Leitsatz:
Verzichtet der Vermieter einer Sozialwohnung im Rahmen einer Mieterhöhung gegenüber dem Mieter auf einen Teil der Miete, darf er später diesen Verzicht jederzeit durch einseitige Mitteilung widerrufen. Hierbei ist er nicht gehalten, alle Mieter des Hauses gleich zu behandeln.
LG Berlin vom 27.6.2011 – 67 S 444/10 –
Anmerkungen des Berliner Mietervereins
Mit Vertrag vom 29.1.1997 mieteten die Mieter ein öffentlich gefördertes Reihenhaus. Unstreitig ist am Beginn des Mietverhältnisses die Kostenmiete verlangt worden. Nach der Kürzung der Aufwendungszuschüsse gab die Vermieterin die sich daraus ergebenden Kostensteigerungen nicht in voller Höhe an die Mieter weiter, sondern führte eine sogenannte Subvention ein.
Mit dem Schreiben vom 27.5.2008 teilte die Vermieterin mit, dass sie die Subvention von 68,86 Euro streiche und ab dem Juli 2008 ein entsprechend höherer monatlicher Betrag, nämlich statt 1043,89 Euro Gesamtmiete nunmehr 1112,75 Euro Gesamtmiete zu zahlen sei. Die Mieter hielten diesen Widerruf für unwirksam. Sie meinten, dass sie für eine durchgeführte Mietminderung bestraft würden. Das Landgericht gab jedoch der Vermieterin Recht. Die Erklärung vom 27.5.2008 sei keine Mieterhöhung. Es seien nicht die formellen und materiellen Regeln für Mieterhöhungen im Sozialen Wohnungsbau anzuwenden. Die Vermieterin nehme mit der Erklärung vom 27.5.2008 lediglich einen teilweisen Mietverzicht aus der Erhöhung vom 10.12.2007 zurück. Dies sei ihr unbenommen. Aus den zur Erklärung vom 10.12.2007 eingereichten Unterlagen ergebe sich hierzu zwar kein unmittelbarer Vorbehalt. Der Vorbehalt ergebe sich aber aus der Natur des Mietverzichts.

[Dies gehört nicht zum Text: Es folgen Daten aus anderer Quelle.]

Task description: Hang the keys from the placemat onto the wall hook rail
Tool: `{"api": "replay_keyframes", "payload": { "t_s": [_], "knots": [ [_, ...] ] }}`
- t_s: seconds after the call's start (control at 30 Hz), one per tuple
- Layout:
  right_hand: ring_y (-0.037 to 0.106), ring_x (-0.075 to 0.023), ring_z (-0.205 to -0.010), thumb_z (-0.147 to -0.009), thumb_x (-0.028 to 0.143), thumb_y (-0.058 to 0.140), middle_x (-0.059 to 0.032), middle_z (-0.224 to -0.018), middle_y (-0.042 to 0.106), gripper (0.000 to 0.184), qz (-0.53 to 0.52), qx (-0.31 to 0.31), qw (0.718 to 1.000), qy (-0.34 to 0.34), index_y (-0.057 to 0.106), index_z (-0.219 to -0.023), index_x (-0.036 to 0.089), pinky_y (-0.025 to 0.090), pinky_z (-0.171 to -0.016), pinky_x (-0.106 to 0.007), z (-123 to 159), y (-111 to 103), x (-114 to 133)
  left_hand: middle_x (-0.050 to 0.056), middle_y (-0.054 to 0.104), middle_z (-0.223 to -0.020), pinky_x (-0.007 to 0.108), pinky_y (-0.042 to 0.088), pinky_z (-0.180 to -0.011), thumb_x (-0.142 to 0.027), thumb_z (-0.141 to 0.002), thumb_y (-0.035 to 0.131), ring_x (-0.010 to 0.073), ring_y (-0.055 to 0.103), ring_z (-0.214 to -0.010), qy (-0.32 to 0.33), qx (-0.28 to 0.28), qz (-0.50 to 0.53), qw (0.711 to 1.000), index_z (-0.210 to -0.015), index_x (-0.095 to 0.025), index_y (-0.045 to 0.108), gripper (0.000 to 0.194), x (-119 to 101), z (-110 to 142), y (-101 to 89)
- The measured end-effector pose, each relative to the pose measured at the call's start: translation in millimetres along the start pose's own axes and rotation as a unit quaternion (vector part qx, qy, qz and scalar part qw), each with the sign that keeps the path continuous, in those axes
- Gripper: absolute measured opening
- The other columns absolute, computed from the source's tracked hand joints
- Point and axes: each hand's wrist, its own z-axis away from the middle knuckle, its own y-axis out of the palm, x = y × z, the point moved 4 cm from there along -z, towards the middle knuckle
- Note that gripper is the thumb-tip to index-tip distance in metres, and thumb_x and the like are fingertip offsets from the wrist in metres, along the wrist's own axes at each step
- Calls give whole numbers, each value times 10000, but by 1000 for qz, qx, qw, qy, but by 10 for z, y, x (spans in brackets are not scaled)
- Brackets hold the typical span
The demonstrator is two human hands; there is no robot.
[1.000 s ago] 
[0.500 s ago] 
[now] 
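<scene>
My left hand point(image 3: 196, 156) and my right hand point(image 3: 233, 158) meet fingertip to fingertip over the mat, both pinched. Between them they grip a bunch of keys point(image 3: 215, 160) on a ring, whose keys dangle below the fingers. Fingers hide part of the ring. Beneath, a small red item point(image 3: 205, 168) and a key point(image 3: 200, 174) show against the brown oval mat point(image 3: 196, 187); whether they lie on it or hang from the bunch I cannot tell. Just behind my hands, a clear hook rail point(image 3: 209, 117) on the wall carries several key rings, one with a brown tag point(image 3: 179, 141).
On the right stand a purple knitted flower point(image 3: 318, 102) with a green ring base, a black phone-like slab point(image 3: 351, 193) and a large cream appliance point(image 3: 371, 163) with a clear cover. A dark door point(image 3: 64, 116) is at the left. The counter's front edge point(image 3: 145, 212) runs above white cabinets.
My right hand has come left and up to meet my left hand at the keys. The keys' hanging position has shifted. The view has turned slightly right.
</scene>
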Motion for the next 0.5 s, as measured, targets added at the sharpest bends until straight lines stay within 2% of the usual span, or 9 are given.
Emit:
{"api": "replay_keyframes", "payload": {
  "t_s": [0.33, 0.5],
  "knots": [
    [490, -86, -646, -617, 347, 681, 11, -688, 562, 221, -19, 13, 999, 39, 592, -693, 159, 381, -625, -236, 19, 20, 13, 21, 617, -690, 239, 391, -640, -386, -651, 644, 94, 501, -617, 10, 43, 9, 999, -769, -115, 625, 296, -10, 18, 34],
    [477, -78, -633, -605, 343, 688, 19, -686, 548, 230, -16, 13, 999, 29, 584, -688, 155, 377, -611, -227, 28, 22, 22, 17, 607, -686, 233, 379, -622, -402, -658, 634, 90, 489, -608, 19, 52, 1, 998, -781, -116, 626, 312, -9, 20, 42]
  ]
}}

Entgegen der Ansicht der Mieter sei das Allgemeine Gleichbehandlungsgesetz (AGG) nicht anwendbar. Es sei nicht ersichtlich, dass eine Anknüpfung an die in §§ 1, 19 Abs. 1 AGG genannten Kriterien vorliegen würde. Der Vorwurf der Erpressung und so weiter sei nicht haltbar, da die Vermieterin einen Anspruch auf die Kostenmiete habe. Es liege auch kein Rechtsmissbrauch des Vermieters vor. Die Gewährung der Subvention sei für die Mieter lediglich vorteilhaft, auch unter Berücksichtigung der Widerrufsmöglichkeit. Es könne zum Vergleich nicht auf eine Situation ohne Widerrufsmöglichkeit der Subvention abgestellt werden. Vergleichspunkt könne nur sein, dass die Subvention einschließlich der Widerrufsmöglichkeit entfiele. Die Vermieterin müsse nicht alle Mieter gleich behandeln. Sie sei im Rahmen der vertraglichen und gesetzlichen Grenzen in einer Differenzierung frei.